:: TASK ::
Using the listing that follows, filter out every line lacking the string "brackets" and return the rest.

:: DATA ::
══════════

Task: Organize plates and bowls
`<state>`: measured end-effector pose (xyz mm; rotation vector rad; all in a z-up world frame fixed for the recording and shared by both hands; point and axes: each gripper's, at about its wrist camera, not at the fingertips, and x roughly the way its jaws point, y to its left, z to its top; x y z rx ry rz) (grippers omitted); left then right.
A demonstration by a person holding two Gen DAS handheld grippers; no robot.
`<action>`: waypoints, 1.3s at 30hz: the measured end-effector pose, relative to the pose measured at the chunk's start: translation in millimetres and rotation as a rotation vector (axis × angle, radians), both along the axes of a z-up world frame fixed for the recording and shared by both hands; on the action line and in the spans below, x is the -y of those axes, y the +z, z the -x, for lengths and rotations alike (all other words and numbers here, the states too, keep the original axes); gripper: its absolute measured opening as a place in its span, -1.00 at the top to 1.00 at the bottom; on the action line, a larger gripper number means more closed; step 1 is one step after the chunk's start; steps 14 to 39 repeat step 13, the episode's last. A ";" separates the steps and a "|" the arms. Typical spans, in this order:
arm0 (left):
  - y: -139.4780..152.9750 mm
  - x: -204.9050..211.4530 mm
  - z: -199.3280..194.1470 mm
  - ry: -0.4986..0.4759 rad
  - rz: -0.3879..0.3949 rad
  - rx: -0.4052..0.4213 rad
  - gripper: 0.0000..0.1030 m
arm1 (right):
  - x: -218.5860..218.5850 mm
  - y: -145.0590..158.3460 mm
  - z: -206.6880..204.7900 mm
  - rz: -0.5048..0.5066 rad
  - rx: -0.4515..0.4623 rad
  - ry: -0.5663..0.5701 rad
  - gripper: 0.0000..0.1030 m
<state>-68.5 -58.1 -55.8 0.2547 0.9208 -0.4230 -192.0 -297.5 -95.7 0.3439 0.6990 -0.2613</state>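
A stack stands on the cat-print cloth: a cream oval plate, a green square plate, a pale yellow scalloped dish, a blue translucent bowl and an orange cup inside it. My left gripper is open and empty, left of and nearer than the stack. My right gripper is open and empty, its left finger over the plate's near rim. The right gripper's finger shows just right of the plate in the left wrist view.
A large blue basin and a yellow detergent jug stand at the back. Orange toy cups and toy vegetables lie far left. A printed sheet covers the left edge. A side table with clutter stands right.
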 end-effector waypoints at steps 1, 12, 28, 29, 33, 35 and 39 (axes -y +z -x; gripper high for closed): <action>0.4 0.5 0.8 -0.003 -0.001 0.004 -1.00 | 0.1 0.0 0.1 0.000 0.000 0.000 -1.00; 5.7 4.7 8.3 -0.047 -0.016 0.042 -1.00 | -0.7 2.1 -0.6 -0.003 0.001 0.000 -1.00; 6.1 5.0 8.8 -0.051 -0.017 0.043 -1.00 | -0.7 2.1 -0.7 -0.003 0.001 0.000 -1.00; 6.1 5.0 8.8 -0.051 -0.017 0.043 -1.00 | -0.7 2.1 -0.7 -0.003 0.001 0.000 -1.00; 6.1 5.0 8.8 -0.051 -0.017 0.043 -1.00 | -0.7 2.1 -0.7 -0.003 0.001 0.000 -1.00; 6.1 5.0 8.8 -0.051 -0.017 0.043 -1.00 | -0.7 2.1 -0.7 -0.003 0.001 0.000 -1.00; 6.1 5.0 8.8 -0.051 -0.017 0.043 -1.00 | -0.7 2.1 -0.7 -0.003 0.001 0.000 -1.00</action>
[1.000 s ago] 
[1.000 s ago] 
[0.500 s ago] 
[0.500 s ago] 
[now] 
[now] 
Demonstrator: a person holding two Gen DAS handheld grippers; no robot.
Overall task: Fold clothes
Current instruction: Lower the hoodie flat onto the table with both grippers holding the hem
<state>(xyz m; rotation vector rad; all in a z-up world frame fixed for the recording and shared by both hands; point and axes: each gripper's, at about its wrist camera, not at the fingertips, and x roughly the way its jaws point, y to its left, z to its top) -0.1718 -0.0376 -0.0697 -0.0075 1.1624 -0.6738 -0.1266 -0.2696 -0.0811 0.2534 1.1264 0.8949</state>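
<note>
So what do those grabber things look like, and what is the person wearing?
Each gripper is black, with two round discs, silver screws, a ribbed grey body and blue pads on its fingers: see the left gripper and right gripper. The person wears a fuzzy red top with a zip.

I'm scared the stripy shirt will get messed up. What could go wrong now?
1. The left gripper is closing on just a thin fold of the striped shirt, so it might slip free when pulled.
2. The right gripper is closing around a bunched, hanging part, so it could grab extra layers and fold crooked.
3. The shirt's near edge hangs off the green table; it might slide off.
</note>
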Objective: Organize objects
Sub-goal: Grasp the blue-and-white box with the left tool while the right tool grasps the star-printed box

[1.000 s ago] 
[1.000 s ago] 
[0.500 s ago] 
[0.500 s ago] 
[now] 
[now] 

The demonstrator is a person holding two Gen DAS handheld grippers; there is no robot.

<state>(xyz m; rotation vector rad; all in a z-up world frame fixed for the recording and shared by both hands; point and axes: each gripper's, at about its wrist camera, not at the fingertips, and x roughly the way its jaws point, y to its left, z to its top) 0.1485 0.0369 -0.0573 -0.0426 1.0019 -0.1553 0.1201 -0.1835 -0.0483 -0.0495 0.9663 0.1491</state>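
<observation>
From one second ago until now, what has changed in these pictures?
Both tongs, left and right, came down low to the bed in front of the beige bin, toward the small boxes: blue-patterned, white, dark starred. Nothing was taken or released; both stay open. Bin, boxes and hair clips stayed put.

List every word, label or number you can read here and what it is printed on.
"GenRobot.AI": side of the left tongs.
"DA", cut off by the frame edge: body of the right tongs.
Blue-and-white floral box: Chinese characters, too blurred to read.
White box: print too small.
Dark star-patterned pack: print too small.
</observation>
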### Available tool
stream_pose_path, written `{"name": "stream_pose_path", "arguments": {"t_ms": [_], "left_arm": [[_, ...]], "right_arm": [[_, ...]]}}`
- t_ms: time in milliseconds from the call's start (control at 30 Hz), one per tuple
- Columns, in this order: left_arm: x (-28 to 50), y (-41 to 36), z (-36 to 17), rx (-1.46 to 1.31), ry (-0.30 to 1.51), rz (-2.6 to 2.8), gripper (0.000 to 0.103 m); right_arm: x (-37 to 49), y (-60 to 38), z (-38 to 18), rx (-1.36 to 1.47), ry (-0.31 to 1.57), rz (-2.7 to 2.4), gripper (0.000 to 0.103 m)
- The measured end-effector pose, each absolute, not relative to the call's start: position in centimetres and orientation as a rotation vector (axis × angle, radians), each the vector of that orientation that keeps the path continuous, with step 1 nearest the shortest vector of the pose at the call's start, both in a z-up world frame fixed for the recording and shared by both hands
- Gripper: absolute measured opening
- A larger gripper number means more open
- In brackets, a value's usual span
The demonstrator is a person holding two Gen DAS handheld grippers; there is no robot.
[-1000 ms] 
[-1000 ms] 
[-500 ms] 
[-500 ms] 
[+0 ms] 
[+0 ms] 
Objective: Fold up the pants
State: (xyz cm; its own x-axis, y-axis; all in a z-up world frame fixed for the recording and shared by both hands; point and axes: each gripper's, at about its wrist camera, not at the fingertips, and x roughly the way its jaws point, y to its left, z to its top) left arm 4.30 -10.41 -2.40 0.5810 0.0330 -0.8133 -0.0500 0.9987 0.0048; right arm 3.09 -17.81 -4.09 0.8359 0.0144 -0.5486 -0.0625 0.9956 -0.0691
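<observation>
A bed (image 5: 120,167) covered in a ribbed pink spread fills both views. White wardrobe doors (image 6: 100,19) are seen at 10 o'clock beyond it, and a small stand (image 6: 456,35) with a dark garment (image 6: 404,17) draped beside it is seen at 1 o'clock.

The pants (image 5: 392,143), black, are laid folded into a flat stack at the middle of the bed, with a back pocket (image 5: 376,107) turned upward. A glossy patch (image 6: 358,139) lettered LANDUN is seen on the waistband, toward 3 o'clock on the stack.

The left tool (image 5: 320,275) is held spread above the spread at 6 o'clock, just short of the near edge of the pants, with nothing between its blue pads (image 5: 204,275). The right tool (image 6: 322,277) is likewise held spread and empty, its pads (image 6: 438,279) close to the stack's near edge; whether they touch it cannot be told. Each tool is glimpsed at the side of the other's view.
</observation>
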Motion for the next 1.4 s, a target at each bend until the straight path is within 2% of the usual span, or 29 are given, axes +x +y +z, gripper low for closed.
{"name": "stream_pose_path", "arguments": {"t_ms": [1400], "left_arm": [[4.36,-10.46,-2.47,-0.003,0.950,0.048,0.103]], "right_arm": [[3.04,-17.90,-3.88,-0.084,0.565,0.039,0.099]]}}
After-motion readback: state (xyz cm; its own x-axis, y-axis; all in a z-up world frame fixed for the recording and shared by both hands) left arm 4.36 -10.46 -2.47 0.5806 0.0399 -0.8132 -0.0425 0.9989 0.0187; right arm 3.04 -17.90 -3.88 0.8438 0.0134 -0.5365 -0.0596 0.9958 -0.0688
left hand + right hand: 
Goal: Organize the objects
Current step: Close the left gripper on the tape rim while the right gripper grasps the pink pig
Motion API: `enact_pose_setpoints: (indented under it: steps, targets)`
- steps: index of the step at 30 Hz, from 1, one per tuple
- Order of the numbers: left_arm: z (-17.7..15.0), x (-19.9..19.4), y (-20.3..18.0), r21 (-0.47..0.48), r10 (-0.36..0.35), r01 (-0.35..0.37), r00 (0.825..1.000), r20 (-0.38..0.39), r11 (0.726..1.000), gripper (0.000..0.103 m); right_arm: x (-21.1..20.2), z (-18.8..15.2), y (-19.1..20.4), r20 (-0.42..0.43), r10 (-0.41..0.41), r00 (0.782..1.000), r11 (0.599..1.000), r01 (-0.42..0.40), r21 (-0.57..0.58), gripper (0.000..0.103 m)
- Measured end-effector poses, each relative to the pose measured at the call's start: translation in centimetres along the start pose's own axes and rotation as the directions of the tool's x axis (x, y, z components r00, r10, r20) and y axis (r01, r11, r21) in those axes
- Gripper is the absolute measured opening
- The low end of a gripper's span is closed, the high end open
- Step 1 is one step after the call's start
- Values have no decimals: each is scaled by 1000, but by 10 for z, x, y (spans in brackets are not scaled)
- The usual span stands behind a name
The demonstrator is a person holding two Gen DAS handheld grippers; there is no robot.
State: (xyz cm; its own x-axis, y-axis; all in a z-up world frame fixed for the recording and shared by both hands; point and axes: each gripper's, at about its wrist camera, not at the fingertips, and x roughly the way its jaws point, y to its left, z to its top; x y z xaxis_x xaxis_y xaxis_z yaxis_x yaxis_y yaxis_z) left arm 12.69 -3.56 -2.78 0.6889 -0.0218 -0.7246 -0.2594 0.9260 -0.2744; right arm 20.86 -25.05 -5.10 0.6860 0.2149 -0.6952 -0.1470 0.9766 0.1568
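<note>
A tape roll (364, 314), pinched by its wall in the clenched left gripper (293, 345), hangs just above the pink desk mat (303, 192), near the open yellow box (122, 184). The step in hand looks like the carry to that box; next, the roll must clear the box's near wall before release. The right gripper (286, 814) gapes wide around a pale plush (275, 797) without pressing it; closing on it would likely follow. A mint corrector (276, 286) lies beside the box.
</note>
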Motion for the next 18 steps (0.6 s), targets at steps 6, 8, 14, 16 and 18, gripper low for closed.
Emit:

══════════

:: PROBLEM SOLUTION ::
- In brackets, a value's usual span
- Values have no decimals: each is scaled by 1000, but by 10 for z, x, y (spans in brackets are not scaled)

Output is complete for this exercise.